▸ Requirement
Filter the listing below down to the lines holding the word "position", and copy those lines.

▸ Task data
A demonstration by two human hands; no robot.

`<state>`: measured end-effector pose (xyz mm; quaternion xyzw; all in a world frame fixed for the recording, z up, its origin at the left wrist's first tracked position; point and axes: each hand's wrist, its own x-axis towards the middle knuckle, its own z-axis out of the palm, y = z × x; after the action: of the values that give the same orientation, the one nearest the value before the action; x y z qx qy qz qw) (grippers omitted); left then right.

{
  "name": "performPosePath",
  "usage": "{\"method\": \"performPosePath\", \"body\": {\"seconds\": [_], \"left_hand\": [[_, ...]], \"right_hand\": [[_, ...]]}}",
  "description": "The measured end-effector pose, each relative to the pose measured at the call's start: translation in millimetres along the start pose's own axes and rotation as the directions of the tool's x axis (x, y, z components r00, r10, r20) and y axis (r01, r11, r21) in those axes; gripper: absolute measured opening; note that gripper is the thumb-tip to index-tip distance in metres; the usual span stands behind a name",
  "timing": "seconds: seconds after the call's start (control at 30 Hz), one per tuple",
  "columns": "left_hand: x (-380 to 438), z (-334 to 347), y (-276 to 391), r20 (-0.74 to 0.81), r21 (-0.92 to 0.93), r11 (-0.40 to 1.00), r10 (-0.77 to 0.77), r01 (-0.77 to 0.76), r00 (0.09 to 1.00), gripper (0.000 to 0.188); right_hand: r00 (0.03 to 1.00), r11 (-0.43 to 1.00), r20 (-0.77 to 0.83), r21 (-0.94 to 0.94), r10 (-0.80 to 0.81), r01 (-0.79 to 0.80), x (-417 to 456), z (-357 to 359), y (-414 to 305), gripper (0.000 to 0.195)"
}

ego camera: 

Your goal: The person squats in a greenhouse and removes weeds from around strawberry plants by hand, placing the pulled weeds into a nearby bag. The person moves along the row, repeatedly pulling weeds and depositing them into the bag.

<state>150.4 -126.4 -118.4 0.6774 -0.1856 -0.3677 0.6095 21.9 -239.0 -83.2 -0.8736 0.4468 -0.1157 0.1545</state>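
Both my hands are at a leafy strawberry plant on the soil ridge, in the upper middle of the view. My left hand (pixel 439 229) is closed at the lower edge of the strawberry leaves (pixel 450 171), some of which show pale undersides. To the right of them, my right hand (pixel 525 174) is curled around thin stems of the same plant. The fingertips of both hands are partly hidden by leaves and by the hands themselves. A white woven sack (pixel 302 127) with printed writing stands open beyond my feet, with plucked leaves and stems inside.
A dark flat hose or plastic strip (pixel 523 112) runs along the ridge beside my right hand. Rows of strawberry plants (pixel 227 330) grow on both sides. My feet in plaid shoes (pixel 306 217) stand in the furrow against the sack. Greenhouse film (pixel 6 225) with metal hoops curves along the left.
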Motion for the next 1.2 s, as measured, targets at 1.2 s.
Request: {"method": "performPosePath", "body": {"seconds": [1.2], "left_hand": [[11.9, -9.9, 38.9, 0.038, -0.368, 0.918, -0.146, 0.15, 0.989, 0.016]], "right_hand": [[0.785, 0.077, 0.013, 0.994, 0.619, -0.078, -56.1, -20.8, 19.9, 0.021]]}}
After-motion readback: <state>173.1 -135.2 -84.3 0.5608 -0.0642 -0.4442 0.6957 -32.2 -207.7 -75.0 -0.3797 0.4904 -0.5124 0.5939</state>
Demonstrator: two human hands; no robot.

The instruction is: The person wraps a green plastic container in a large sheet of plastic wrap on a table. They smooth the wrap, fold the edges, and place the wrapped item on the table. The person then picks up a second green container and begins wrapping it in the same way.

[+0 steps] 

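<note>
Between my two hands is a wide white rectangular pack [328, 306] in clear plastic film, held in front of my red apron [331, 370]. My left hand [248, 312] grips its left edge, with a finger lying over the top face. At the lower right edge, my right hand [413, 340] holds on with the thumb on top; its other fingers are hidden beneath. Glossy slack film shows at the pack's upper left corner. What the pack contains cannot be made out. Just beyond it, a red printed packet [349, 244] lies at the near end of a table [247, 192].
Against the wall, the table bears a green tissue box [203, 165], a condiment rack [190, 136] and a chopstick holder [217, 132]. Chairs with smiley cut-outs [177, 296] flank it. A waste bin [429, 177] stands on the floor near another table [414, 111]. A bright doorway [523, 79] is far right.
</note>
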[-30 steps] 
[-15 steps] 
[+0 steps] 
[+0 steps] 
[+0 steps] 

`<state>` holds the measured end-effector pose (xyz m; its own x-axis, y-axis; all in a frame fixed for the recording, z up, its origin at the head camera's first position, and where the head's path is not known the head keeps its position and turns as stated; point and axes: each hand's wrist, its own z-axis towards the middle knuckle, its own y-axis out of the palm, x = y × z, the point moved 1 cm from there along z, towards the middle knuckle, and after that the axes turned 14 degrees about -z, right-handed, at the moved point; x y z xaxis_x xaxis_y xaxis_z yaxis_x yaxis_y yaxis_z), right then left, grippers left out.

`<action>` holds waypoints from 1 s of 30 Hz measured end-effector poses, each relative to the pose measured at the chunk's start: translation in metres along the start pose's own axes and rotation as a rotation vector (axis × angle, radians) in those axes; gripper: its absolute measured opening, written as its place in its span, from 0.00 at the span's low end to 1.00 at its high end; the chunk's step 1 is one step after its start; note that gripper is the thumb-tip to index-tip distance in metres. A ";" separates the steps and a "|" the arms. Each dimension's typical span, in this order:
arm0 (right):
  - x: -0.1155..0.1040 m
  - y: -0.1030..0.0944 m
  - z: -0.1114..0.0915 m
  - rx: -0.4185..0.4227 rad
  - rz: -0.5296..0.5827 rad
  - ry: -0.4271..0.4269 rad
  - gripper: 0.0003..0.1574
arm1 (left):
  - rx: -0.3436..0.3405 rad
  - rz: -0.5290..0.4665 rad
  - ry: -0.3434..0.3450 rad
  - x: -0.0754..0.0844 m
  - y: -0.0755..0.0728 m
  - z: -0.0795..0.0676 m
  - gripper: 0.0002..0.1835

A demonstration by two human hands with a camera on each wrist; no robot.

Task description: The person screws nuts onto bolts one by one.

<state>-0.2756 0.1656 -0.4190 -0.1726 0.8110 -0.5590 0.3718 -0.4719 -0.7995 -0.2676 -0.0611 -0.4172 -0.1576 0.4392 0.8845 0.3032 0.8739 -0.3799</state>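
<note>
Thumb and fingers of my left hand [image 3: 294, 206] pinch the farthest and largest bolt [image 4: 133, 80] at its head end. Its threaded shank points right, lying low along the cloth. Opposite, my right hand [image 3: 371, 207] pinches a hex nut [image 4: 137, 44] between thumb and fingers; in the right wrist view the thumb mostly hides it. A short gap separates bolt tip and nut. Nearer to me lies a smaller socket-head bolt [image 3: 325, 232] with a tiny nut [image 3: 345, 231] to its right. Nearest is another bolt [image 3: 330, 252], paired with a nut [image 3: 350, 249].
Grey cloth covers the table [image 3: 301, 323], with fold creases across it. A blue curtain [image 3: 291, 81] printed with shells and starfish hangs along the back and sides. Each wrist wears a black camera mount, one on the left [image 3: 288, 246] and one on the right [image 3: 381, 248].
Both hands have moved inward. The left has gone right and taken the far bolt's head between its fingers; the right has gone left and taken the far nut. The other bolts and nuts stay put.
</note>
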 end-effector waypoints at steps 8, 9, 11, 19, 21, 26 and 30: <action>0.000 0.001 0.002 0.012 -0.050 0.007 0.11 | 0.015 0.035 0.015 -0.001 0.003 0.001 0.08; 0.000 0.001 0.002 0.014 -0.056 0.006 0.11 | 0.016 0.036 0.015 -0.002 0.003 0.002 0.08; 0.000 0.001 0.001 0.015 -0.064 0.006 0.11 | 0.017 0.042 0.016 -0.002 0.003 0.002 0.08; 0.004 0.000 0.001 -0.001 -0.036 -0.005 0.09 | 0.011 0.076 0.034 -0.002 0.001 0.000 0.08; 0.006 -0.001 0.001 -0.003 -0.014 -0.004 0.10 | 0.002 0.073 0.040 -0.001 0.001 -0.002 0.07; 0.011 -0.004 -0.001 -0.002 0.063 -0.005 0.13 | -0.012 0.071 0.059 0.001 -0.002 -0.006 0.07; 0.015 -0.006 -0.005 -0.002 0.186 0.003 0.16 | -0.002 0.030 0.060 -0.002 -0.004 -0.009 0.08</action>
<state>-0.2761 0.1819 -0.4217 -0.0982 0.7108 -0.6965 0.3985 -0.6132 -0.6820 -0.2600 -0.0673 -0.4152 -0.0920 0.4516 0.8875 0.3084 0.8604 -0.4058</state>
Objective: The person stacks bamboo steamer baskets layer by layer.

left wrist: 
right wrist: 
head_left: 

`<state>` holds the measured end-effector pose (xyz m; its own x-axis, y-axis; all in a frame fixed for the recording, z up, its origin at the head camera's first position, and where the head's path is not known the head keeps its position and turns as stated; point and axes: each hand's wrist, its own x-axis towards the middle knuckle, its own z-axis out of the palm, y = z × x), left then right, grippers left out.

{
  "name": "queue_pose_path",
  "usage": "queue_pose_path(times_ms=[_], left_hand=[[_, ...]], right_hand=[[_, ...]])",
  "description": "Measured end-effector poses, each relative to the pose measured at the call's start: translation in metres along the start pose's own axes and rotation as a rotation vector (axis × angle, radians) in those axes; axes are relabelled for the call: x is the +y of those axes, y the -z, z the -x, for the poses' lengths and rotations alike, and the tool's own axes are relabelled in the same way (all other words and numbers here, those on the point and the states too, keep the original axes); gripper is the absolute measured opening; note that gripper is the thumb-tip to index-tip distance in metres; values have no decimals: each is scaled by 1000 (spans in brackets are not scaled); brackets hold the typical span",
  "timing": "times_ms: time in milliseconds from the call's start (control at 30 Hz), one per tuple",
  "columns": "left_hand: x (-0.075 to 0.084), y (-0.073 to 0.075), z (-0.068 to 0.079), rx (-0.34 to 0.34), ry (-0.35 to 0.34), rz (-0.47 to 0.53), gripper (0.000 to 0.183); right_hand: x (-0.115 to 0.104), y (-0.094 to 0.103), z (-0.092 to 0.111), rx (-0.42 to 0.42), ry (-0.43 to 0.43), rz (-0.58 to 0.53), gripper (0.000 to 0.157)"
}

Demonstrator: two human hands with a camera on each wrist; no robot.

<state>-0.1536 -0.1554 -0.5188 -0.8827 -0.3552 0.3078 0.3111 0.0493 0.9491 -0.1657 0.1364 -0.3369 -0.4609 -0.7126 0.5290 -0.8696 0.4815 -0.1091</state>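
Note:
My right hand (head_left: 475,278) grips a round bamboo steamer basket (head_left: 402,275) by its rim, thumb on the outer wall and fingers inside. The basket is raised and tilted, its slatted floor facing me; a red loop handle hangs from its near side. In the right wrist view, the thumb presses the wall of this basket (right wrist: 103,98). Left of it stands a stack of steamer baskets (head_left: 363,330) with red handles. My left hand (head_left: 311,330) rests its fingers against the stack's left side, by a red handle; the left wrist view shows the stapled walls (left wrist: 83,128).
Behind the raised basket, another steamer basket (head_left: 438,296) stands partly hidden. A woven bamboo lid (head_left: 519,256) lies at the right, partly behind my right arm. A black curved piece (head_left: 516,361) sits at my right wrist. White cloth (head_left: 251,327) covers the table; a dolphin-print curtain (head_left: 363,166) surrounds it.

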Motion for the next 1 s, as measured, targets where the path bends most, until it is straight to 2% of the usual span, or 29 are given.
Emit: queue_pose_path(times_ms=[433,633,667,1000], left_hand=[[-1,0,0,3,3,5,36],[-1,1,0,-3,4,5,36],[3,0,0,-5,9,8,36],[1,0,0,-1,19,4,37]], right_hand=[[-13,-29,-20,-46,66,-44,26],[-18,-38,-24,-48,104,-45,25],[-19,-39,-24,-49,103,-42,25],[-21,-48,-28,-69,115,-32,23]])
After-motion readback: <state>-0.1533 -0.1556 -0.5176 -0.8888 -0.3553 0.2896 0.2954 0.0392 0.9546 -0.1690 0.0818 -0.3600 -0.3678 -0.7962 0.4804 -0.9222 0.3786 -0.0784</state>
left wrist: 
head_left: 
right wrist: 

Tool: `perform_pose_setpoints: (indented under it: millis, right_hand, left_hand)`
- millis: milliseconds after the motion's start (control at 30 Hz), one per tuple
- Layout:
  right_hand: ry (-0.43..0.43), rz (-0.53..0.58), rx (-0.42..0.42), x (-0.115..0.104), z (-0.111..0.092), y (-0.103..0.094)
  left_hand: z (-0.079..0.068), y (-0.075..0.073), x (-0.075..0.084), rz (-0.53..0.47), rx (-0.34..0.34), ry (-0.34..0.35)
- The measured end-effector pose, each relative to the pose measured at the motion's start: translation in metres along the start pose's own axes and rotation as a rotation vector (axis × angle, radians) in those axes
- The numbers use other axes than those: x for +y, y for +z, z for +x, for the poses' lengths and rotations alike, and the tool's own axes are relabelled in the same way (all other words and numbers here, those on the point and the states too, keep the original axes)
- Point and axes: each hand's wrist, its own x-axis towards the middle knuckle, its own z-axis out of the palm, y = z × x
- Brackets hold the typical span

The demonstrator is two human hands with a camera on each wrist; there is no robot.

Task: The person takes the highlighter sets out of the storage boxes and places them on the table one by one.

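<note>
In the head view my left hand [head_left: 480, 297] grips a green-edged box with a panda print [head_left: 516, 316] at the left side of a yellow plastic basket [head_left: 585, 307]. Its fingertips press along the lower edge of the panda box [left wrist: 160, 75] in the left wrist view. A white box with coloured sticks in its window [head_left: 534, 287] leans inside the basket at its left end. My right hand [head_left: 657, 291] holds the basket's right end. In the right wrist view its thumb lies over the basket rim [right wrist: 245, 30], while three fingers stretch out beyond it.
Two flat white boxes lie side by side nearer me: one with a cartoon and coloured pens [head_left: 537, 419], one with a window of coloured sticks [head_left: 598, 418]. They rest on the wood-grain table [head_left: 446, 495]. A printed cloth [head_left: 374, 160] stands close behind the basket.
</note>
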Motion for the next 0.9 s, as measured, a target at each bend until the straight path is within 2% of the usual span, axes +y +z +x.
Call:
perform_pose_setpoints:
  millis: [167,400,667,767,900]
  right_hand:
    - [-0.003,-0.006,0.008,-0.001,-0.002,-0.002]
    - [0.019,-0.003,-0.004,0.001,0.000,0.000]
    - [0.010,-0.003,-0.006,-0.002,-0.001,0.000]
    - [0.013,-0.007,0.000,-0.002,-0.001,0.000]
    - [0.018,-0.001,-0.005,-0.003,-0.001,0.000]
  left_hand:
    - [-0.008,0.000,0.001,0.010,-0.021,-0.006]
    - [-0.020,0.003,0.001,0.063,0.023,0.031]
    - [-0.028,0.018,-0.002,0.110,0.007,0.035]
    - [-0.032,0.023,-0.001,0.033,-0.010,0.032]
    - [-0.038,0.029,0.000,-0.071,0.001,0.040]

▸ Response to the exercise
`<state>`: measured end-effector pose (xyz mm; quaternion xyzw; all in a world frame fixed for the recording, z up, its origin at the left wrist's first tracked position; point and axes: each hand's wrist, its own x-axis towards the middle knuckle, its own z-axis out of the palm, y = z × x; after the action: of the values that give the same orientation, the one nearest the value before the action; x y z qx qy qz qw) (grippers omitted); left then right.
`<state>` holds the measured end-effector pose (xyz m; its own x-axis, y-axis; all in a frame fixed for the recording, z up, its origin at the head camera's first position, and where the head's path is not known the head keeps its position and turns as stated; point and axes: each hand's wrist, its own z-axis towards the middle knuckle, its own y-axis out of the palm, x = y × z, the point moved 1 cm from there along z, towards the middle knuckle, and after that the axes turned 14 degrees about -z, right-handed, at the moved point; x y z xaxis_x xaxis_y xaxis_z yaxis_x yaxis_y yaxis_z), right then left, grippers left out.
`<state>` holds the measured end-effector pose (xyz m; its own x-axis, y-axis; all in a frame fixed for the recording, z up, its origin at the head camera's first position, and where the head's path is not known the head keeps its position and turns as stated; point and axes: each hand's wrist, its own x-axis towards the middle knuckle, its own z-axis out of the palm, y = z × x), left then right, grippers left out.

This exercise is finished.